El 9 de marzo de 1568 nace Luis Gonzaga en Castiglione —Italia— en el seno de una familia noble y aristocrática. Su padre —Fernando de Gonzaga— es Príncipe del Sacro Imperio, y su madre —Marta Tana— dama de la Corte y muy amiga de la reina Isabel, mujer de Felipe II, nuestro gran rey. Luis trae en la frente el sello de los elegidos su santa vida va a ser «el vuelo más alto del águila de los Gónzagas». Así piensa doña Marta. Sin embargo, don Fernando no comprenderá nunca que el camino de la renuncia evangélica sea el de la verdadera gloria. Él sueña grandes triunfos militares para su primogénito. Luis sueña en ser santo. Así empieza la lucha por la vocación, que conquistará, como la pureza, a punta de lanza. Halagos, amenazas, viajes de tentación por las frívolas cortes renacentistas... El Marquesito camina a través de todos los regocijos sin perder un instante el tesoro de su vida interior; siempre humilde, siempre puro, siempre mortificado. Precisamente, una disciplina sangrienta es el golpe decisivo que vence la voluntad paterna. Luis, entonces, con la alegría de la santa libertad, abdica el marquesado en su hermano Rodolfo e ingresa en la Compañía de Jesús. El anhelo de toda su vida está cumplido. Seis años más y llegará a la plenitud de su belleza espiritual...

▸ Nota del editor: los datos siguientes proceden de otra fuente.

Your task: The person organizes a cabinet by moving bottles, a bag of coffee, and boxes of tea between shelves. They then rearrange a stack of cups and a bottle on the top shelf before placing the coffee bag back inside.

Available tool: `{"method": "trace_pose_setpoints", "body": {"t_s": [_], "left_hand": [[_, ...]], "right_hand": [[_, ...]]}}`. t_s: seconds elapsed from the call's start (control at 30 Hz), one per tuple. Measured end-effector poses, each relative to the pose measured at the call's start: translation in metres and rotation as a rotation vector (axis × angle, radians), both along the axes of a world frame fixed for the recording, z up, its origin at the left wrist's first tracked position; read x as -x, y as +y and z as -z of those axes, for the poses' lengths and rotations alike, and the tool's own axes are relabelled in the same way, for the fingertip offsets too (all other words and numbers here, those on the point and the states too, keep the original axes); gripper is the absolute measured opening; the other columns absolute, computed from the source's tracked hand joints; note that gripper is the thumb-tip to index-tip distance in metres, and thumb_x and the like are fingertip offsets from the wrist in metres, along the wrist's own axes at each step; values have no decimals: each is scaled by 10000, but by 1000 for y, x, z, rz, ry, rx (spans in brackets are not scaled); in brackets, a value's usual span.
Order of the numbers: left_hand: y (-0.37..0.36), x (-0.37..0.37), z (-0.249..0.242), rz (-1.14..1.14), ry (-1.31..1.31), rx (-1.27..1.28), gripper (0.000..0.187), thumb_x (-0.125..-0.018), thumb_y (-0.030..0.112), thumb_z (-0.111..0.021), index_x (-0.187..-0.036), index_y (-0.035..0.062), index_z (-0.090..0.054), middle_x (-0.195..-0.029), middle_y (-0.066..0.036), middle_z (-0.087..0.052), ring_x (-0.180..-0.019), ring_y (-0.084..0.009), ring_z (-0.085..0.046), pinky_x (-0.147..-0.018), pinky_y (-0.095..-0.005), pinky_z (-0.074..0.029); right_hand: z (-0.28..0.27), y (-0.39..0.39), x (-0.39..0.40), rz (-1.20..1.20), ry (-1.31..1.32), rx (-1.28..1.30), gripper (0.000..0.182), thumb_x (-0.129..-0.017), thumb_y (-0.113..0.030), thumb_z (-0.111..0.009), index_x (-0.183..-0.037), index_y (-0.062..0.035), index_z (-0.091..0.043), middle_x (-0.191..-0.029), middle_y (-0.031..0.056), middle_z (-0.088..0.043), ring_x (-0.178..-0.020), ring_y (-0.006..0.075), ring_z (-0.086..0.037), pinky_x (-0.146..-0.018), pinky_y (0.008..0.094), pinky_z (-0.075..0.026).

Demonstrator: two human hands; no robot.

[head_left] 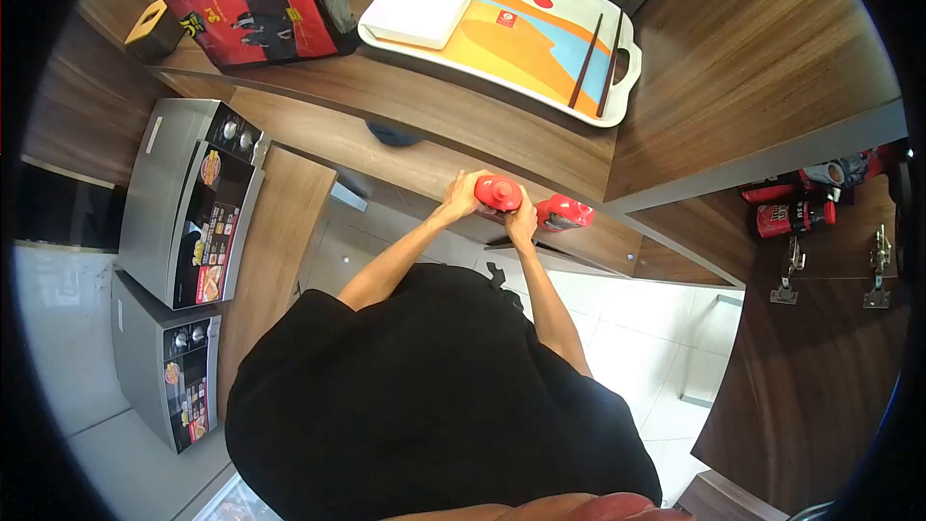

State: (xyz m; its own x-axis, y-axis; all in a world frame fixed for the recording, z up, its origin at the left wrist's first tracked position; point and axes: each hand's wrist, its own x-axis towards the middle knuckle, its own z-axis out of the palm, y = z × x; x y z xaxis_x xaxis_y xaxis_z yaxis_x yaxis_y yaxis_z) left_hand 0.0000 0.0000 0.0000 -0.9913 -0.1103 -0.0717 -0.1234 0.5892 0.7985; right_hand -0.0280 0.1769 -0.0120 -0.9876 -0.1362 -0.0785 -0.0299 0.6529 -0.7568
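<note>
Both my hands are wrapped round a red-lidded container (499, 193), seen from above over the lower wooden shelf. My left hand (464, 197) grips its left side, fingers closed against it. On the opposite side my right hand (522, 223) is closed round it too. The round lid has a raised knob-like centre, and most of the body below is hidden by the lid and my hands. Just right of my right hand, a second red container (564, 213) sits on the lower shelf.
Above lies a wooden shelf with a white tray (625, 108) holding chopsticks (585, 63) and a white box (424, 0), beside a red-and-black bag (256, 14). Two silver toaster ovens (183, 203) stand left. An open cabinet door (820, 367) and a red-and-black jar (783, 219) are right.
</note>
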Motion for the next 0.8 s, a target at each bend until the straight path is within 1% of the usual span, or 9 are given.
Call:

El 25 de noviembre de 1567 profesa Luis Gonzaga en la Compañía. En 1591 se declara la peste en Roma. El 21 de junio del mismo año muere Luis, víctima de su caridad heroica.
Y el 19 de octubre de 1605, Su Santidad Paulo V beatifica a este joven sublime, en cuyas huellas brotarán las azucenas, y a quien la juventud embelesada aclamará para siempre como a su angélico Protector.